The generation gap may be widening between Millennials and the rest of the world. They already have their own sense of importance in the workplace (and take on working), they hold strong to their own mode of communication (text messaging) and have developed their own rules regarding sexual norms.
Not only are their relationships inherently different, their view of developing traditional families are as well. In addition to living together before marriage, more Millennials are buying homes together before tying the knot. This strategy may be blasphemous to older generations (especially baby boomers) but it represents a growing trend as people are waiting longer to get married.
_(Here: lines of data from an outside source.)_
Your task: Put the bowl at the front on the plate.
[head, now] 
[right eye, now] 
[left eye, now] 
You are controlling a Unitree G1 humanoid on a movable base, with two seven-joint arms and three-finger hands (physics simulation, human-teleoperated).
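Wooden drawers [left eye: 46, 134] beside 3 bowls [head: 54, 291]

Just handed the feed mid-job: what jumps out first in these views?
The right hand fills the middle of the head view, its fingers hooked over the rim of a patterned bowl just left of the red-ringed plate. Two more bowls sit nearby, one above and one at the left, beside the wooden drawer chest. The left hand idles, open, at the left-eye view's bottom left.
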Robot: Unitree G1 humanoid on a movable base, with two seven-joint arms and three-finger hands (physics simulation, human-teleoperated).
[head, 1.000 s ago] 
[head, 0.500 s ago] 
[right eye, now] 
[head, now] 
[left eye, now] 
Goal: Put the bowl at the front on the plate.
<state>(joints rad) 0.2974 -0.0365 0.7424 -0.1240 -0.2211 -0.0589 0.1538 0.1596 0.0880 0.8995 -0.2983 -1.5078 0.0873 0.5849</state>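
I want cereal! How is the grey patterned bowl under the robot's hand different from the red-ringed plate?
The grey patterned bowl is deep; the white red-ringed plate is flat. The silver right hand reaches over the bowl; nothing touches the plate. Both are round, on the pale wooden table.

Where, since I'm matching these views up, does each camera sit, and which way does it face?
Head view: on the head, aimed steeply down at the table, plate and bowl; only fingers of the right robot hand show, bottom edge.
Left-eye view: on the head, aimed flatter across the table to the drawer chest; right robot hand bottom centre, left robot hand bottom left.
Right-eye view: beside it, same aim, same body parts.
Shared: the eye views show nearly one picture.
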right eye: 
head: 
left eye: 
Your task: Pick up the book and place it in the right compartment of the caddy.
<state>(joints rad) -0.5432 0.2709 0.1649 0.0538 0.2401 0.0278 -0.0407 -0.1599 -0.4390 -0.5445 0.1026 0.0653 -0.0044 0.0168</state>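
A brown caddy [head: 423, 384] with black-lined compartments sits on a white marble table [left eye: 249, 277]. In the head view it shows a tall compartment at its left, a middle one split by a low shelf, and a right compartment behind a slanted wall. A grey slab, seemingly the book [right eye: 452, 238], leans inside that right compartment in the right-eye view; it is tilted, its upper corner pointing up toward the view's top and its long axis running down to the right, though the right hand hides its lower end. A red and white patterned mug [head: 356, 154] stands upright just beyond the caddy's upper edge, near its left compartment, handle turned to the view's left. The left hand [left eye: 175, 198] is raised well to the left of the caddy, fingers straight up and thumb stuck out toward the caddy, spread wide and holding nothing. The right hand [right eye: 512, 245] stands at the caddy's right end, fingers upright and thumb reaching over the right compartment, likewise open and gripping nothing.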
According to a 2013 USA Today report, nearly 25 percent of couples aged 18-34 bought homes together before being married, compared to 14 percent of older couples in the same position.
Indeed, there are several economic factors sparking this trend even today. Mortgage rates are still exceptionally low, and the housing construction market is booming. As such, buyers who were priced out of the market for several years finally have the opportunity to take part in the American dream.
Even with this trend, unmarried couples are treated differently when it comes to dividing property. With unmarried couples, their property is presumed to be separate, which is different from how marital estates are divided. Essentially, marital property is presumed to be subject to equitable division, which means that the court is bound to find a fair way to distribute property.
To learn more about these differences, contact an experienced family law attorney.
The preceding is not legal advice.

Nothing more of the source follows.